My suspicion is that attempting to use their experience to predict what happens when fit, healthy people are added to the mix is an exercise in pin-the-tail-on-the-cost-analysis.

And, by the way, “How will you pay for it?” should have been asked when we were enacting a trillion-dollar tax cut for billionaires.

But you won’t sell that logic anywhere, either.

 

Meanwhile, as Jack Ohman points out, the plan Warren needs right now is how to survive having been the front runner in the run-up to the election.

This crabs-in-a-bucket approach feels as if the DNC had said, “Oh, you felt we were too controlling in 2016? Let’s see how you feel about there being no control at all!”

The answer to which is that I’m starting to feel like we could just pull up Herblock’s cartoon that ran just after the Democratic Convention of 1968 and just before the American people chose Nixon.

 

6 thoughts on “CSotD: No faith to lose

  1. Today’s Election Day in Canada (what? No mention of that?), and we seem to have one Trump going up against an Obama and a few Bernies. But our Trump has — to no one’s surprise — indicated that he plans on slashing our national healthcare system to pay down the horrendous debt left by the previous wannabeTrump, which will force more and more Canadians into your absurd American “insurance” system.

    I’m hoping saner heads here will prevail, but the Conservatives are neck and neck with the Liberals, which simply says to me, anyway, that a lot of Canadians dont seem to think that paying out a lot of money for absolutely nothing whatsoever is an issue. And I wonder how we got as stupid about this as you Americans did.

  2. Or as Oliver Hardy said in Sons of the Desert, “that’s my story and I’m stuck with it”.

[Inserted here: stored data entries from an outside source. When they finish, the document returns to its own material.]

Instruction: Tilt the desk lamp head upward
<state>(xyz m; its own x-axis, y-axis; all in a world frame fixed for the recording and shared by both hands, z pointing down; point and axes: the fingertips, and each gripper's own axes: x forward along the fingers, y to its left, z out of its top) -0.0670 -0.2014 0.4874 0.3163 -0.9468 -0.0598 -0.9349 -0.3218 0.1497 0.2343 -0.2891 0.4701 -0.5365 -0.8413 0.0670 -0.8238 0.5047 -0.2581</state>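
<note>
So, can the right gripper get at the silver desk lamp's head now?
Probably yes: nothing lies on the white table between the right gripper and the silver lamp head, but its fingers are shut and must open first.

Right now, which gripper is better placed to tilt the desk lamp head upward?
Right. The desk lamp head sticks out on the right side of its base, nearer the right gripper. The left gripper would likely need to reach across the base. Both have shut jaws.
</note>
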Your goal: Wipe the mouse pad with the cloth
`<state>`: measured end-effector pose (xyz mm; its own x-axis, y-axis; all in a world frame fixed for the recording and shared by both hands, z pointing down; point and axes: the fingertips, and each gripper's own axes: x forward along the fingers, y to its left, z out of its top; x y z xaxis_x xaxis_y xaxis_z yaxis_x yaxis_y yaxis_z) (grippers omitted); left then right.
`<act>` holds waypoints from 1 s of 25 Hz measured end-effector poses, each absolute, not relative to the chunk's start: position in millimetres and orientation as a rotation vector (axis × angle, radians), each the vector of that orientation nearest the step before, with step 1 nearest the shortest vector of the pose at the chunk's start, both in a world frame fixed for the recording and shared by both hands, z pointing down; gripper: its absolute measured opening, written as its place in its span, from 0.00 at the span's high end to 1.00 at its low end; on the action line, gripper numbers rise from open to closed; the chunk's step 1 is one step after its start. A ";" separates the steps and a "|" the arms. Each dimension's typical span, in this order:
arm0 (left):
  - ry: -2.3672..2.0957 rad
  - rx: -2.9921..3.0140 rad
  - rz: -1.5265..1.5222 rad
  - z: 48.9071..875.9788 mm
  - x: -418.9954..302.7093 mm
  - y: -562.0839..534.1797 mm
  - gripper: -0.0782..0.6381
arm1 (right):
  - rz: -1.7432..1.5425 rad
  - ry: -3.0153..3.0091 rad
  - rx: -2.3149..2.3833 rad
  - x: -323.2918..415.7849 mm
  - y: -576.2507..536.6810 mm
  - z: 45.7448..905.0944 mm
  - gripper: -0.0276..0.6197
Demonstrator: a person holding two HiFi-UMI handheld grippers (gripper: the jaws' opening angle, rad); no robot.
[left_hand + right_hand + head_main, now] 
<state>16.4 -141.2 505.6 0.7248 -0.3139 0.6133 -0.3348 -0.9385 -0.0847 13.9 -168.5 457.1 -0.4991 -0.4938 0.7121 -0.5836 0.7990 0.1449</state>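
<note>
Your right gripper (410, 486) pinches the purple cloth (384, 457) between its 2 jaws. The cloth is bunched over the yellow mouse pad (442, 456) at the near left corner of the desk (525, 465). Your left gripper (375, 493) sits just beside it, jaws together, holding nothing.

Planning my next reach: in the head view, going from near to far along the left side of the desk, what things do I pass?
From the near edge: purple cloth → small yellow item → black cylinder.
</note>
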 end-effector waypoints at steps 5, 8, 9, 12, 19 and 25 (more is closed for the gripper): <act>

    ” she’d go down like Warren Mondale, who famously — and accurately — said that both he and Reagan would increase taxes, but only he was willing to admit it.”

    Sure it is not supposed to be “Walter”?

  3. As for the Canadian election and our pernicious hegemony, nobody told you to build your major cities within range of our television stations.

    I think you secretly wanted to be Yanks.